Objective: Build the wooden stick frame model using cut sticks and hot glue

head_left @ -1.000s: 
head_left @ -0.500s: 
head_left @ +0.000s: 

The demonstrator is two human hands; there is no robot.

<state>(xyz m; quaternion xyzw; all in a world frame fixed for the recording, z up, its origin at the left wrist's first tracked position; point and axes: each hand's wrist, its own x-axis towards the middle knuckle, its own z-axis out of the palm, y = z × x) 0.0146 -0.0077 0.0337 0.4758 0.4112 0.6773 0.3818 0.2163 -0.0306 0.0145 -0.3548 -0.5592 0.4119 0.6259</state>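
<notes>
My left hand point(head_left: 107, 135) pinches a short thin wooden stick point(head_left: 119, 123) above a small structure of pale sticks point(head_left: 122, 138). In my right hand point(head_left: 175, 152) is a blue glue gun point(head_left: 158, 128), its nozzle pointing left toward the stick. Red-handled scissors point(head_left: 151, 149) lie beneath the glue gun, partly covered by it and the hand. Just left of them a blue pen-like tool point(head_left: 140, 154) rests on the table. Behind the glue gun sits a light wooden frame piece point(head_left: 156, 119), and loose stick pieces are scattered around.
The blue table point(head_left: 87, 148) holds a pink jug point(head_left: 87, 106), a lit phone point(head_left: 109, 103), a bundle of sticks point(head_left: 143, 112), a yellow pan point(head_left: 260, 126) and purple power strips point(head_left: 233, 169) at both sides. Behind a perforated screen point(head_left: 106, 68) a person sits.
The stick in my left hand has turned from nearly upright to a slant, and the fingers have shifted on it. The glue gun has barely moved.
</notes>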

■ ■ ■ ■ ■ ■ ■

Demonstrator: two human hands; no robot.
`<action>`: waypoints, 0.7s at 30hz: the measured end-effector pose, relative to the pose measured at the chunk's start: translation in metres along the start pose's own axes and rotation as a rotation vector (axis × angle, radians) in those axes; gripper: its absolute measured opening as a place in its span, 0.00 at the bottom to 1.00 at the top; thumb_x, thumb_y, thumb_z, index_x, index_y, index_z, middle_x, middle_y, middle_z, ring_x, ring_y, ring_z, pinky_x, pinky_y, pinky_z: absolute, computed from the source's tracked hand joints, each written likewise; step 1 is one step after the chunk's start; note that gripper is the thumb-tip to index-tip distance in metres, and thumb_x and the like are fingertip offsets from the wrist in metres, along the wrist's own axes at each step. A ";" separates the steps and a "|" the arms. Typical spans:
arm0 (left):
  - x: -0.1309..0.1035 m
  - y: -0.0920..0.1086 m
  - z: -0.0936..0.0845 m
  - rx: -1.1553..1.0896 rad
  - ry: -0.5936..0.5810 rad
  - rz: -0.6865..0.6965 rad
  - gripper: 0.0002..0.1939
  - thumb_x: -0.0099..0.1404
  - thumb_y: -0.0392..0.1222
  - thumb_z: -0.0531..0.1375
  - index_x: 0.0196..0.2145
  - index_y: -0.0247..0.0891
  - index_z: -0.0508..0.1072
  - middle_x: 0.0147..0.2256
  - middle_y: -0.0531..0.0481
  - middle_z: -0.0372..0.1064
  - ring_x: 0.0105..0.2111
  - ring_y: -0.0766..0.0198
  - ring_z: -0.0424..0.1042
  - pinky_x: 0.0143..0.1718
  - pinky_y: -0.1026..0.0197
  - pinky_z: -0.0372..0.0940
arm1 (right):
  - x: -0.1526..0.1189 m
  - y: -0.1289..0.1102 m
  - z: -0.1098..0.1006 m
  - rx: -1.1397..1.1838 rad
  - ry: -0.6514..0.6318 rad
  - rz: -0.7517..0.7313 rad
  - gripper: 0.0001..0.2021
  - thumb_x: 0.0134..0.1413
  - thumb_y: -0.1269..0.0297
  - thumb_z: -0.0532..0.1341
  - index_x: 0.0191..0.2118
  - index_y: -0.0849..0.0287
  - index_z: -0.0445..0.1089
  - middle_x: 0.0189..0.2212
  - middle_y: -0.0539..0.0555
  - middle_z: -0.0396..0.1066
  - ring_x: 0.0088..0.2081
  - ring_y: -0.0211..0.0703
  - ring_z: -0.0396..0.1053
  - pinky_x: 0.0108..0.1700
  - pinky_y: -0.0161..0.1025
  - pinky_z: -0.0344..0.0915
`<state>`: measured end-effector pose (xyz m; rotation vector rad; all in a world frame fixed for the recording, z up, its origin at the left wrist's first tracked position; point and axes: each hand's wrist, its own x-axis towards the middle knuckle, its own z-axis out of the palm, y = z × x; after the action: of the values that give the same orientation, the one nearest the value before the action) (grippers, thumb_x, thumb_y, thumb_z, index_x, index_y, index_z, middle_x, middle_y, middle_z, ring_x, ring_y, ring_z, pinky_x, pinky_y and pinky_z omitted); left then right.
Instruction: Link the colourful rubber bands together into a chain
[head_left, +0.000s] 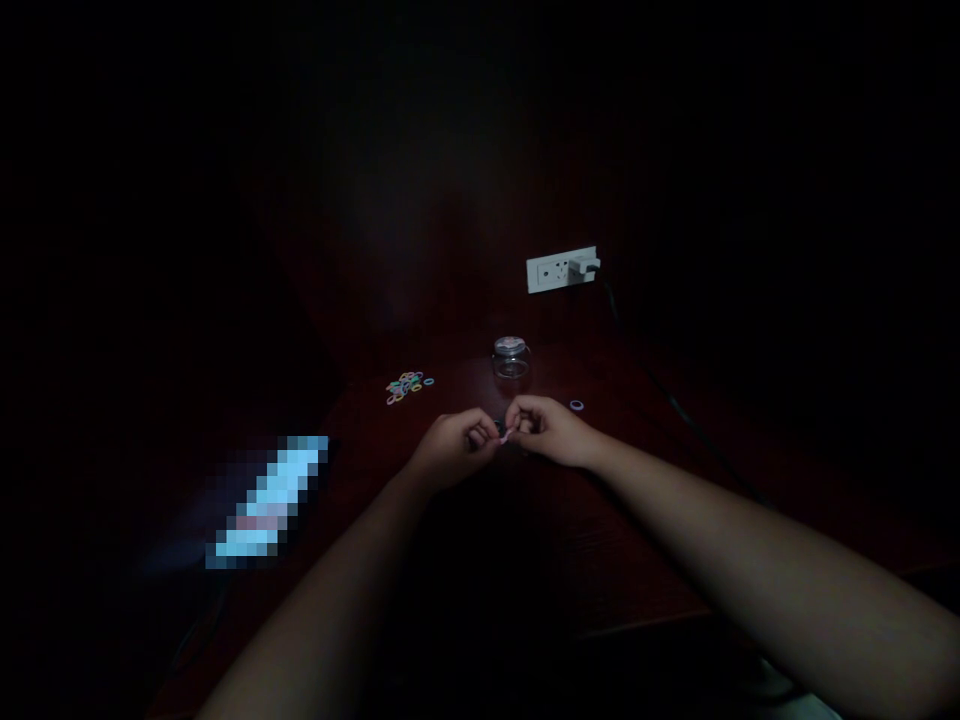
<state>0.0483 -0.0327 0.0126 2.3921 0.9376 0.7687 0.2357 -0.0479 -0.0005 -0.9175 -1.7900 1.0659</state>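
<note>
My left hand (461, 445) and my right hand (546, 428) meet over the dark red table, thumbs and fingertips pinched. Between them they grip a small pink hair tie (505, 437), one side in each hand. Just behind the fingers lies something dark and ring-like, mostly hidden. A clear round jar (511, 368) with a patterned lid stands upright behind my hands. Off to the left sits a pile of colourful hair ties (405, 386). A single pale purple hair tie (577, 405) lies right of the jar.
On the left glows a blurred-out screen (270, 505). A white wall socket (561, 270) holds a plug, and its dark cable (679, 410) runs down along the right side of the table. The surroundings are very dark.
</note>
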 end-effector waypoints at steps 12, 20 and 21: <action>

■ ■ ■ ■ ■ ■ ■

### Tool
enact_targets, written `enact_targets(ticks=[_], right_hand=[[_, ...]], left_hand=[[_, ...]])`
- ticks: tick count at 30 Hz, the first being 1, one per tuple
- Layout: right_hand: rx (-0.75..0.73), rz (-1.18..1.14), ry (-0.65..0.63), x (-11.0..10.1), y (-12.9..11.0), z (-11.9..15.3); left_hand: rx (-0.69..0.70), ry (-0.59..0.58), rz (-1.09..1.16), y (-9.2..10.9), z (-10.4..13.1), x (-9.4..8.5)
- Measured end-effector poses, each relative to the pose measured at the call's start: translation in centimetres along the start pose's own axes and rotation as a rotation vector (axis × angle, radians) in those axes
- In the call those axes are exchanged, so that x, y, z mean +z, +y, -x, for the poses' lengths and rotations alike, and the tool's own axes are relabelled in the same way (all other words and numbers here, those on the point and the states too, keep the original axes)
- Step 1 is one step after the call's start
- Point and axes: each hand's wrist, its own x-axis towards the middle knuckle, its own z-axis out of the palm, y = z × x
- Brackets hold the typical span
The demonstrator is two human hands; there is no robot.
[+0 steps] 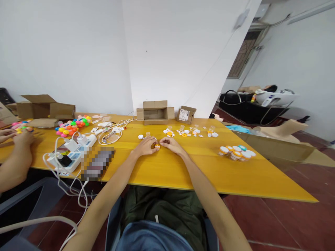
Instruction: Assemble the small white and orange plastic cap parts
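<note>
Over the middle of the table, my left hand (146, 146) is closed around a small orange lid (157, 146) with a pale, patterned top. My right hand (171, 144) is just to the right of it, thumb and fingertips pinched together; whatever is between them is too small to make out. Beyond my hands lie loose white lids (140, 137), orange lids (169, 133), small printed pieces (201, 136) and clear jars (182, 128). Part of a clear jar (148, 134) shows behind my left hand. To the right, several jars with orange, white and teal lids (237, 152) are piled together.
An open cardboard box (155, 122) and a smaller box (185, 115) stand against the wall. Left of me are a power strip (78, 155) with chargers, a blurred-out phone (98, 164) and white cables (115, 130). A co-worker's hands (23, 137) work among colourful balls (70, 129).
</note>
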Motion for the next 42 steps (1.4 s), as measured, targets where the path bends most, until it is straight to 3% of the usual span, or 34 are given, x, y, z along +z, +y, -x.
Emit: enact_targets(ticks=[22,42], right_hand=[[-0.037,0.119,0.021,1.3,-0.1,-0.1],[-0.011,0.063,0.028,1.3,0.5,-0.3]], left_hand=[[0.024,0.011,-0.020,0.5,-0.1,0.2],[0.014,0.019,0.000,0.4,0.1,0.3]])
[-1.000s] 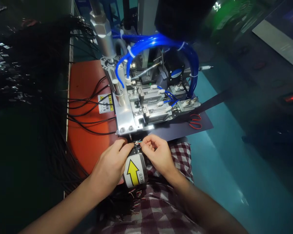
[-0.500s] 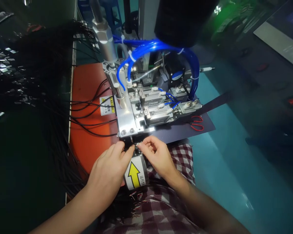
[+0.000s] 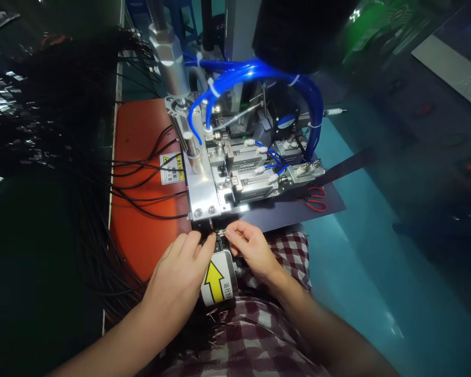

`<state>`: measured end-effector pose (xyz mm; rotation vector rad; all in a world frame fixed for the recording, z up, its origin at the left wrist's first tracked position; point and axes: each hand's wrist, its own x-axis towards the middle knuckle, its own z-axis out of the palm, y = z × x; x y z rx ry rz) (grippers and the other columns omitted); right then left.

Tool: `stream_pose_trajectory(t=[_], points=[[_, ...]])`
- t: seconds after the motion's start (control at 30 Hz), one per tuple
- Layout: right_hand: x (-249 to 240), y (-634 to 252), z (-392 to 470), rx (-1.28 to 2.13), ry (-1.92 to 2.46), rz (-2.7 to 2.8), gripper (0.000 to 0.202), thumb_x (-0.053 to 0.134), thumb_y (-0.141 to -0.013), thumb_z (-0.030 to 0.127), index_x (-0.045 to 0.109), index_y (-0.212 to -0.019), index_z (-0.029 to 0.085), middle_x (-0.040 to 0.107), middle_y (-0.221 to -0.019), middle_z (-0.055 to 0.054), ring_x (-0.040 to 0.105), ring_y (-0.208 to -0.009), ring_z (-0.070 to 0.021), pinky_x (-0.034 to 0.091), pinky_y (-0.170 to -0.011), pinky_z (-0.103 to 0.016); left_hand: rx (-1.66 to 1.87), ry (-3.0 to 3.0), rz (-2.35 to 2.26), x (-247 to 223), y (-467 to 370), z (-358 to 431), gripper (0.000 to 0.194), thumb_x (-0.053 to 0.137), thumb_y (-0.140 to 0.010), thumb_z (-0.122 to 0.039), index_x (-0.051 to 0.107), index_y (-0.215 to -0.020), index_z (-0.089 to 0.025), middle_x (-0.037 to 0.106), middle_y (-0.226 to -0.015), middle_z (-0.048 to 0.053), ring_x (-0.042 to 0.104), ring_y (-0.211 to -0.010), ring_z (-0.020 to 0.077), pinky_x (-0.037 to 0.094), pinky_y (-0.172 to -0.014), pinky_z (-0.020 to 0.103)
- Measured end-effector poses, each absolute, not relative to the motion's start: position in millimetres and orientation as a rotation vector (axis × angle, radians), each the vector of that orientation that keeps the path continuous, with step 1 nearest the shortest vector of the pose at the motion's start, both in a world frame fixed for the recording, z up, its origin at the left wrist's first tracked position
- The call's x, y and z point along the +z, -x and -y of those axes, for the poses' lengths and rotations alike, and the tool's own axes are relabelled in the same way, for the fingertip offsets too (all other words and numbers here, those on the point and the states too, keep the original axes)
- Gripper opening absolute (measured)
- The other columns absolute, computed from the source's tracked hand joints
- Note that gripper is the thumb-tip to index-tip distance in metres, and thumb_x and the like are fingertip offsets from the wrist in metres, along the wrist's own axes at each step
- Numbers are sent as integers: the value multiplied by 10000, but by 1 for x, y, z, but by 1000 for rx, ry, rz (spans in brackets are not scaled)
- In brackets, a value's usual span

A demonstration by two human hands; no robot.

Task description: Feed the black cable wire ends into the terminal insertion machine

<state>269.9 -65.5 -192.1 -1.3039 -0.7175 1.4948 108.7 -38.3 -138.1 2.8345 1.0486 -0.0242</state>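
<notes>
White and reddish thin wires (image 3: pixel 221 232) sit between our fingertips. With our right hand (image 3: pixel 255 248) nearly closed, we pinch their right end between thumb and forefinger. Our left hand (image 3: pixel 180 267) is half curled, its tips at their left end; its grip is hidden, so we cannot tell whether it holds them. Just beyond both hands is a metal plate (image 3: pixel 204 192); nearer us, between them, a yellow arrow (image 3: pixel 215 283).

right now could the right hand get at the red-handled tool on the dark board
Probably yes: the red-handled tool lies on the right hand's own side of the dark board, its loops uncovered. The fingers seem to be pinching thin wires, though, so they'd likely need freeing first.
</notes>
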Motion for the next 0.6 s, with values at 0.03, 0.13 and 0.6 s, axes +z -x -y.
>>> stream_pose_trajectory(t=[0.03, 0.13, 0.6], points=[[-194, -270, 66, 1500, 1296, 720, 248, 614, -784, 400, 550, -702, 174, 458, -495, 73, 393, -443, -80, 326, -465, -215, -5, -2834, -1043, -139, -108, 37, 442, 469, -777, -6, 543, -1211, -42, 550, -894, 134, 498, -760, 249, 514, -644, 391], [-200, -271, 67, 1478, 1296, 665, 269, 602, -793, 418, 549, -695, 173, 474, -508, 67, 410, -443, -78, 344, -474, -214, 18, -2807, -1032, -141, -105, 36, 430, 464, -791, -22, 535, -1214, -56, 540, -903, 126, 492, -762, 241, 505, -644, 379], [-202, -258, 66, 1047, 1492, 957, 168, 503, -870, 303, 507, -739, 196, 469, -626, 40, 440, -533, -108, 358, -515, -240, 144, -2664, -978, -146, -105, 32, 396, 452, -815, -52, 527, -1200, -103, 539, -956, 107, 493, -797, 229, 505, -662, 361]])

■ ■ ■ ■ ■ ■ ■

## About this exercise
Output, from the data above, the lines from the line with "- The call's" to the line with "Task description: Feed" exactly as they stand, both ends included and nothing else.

## Response to the exercise
- The call's x, y and z point along the +z, -x and -y of those axes, for the poses' lengths and rotations alike, and the tool's own axes are relabelled in the same way, for the fingertip offsets too (all other words and numbers here, those on the point and the states too, keep the original axes)
- Gripper opening absolute (measured)
- The other columns absolute, computed from the source's tracked hand joints
- Note that gripper is the thumb-tip to index-tip distance in metres, and thumb_x and the like are fingertip offsets from the wrist in metres, along the wrist's own axes at each step
- Numbers are sent as integers: the value multiplied by 10000, but by 1 for x, y, z, but by 1000 for rx, ry, rz (spans in brackets are not scaled)
- In brackets, a value's usual span

A demonstration by two human hands; no robot.

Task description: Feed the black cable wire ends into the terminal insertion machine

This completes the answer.